● **WHAT YOU ARE ASKED TO DO**:
Determine how many lines in the entries below hold "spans". Respond with that number only.
--
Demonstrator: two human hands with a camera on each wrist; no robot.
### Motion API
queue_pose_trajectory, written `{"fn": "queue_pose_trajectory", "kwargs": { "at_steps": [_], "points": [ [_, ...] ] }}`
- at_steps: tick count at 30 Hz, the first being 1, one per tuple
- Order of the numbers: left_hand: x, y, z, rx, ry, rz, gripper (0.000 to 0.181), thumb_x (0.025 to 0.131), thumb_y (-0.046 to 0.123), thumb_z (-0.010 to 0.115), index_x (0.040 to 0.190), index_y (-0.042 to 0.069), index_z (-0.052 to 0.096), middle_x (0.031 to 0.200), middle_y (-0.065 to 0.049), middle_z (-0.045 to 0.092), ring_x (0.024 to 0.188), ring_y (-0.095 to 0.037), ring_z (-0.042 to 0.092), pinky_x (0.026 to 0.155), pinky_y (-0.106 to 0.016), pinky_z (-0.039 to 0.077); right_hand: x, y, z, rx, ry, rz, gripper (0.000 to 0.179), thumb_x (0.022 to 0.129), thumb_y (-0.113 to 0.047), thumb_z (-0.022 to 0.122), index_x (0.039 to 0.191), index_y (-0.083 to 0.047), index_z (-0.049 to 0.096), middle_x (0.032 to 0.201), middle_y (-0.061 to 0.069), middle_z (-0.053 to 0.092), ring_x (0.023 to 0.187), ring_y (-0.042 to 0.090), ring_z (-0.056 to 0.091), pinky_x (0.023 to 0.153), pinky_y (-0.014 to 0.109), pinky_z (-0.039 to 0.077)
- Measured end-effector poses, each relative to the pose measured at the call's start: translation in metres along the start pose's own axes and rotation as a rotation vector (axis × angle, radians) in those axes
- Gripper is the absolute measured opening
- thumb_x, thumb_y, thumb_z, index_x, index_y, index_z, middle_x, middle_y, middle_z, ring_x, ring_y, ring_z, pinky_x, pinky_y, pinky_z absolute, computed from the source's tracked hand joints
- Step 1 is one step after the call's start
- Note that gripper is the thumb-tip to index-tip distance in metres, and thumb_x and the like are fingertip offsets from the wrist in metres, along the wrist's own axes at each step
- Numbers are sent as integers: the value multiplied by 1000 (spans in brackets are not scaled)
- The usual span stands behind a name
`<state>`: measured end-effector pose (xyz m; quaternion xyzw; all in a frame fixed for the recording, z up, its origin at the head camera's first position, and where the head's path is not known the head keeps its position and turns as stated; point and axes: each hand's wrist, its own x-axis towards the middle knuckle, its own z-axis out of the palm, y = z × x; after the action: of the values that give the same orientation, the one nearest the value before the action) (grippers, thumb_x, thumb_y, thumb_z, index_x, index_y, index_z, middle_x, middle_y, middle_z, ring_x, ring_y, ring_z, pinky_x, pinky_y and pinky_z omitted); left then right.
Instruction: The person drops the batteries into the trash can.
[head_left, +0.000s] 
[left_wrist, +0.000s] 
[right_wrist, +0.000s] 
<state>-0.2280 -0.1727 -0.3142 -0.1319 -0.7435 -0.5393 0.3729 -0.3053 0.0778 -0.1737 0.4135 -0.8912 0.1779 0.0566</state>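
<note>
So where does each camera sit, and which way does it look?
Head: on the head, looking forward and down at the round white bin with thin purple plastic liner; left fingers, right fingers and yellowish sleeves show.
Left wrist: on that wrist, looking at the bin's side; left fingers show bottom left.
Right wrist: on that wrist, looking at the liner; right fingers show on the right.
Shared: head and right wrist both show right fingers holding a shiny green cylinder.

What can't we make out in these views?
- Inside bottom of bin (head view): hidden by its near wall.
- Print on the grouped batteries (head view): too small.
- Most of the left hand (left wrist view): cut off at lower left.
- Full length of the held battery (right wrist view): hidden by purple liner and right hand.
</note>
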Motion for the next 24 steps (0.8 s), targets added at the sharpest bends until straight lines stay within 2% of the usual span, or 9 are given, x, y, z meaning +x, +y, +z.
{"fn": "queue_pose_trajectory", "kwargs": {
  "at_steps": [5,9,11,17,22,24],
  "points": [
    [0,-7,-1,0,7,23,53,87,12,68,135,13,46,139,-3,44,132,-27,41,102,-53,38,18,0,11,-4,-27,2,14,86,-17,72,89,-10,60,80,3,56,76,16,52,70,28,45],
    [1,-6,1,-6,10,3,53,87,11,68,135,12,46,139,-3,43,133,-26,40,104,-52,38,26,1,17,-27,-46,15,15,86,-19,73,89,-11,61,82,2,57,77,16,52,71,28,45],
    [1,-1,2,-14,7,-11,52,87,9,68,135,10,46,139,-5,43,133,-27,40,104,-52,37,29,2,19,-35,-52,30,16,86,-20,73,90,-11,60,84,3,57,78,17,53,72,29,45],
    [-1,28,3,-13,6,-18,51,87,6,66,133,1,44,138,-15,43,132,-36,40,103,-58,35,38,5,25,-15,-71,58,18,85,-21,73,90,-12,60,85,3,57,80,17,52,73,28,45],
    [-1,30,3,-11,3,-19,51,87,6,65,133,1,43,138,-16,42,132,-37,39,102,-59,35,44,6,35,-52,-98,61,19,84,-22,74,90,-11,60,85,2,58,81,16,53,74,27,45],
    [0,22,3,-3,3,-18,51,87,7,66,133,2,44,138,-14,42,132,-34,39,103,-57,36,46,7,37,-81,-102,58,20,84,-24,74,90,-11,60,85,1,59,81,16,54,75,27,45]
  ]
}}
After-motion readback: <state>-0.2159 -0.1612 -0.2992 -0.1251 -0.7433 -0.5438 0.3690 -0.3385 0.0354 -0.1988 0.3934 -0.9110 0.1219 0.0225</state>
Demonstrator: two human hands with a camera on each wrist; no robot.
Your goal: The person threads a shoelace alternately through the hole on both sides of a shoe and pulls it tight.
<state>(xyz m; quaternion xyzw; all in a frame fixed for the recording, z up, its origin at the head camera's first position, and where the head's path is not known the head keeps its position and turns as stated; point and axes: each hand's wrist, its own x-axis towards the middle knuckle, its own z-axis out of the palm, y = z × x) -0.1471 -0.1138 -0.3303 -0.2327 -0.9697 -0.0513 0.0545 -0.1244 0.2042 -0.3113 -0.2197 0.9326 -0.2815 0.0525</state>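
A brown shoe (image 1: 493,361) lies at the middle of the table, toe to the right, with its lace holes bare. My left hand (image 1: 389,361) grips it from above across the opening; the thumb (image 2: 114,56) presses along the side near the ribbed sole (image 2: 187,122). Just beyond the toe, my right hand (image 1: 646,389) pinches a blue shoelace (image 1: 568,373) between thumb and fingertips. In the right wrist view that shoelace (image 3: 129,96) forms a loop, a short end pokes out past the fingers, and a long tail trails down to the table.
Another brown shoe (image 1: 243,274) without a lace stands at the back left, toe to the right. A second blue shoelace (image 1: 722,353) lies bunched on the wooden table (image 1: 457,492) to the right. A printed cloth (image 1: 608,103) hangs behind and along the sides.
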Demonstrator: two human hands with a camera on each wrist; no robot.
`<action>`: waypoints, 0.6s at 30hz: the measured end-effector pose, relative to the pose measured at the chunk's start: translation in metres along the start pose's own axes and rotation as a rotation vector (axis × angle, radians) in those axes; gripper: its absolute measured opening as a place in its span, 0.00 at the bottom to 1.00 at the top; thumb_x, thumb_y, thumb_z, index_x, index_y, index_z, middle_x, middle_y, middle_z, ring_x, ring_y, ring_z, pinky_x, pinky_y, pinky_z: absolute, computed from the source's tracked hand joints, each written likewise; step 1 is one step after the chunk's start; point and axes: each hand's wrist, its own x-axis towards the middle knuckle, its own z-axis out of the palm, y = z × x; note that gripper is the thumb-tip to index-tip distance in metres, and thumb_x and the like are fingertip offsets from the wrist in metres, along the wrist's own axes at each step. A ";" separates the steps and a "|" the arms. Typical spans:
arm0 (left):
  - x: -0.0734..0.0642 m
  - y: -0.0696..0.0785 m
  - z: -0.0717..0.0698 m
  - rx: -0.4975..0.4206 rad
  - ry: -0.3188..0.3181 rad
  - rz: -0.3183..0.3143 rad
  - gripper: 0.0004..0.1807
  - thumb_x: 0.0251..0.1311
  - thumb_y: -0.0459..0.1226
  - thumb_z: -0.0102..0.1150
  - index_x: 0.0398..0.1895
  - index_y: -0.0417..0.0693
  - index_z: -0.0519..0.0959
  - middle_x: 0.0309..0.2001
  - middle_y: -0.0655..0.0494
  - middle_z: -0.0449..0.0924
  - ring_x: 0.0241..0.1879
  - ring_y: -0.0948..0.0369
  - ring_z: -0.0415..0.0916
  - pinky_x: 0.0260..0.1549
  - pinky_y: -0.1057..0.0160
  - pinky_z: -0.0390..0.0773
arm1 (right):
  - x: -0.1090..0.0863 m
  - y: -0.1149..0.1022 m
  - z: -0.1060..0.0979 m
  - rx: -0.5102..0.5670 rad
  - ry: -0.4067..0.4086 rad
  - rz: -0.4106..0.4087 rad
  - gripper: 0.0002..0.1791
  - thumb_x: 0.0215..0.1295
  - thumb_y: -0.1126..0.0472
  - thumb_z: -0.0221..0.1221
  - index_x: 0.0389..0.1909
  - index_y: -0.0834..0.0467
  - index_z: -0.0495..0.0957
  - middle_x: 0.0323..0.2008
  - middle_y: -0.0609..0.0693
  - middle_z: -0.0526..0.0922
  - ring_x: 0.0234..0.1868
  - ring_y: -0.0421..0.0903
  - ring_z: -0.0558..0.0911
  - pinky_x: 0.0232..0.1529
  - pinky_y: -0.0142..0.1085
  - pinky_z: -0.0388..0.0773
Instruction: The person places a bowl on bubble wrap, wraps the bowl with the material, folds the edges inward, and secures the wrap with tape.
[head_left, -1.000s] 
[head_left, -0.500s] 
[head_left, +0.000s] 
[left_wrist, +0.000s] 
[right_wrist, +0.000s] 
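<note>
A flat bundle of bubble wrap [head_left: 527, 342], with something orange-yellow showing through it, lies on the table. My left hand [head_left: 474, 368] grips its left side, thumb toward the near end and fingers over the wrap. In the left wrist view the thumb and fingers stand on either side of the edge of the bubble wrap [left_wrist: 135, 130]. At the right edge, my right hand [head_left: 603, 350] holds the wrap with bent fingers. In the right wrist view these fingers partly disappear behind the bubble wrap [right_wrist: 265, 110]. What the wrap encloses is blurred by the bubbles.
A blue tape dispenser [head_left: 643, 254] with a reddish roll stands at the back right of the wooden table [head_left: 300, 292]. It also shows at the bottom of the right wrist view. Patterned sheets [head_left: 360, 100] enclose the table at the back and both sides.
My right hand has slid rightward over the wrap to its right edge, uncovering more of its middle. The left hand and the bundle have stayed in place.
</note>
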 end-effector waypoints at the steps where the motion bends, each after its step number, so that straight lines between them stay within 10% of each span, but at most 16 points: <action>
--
● **SOLUTION TO THE EXERCISE**:
2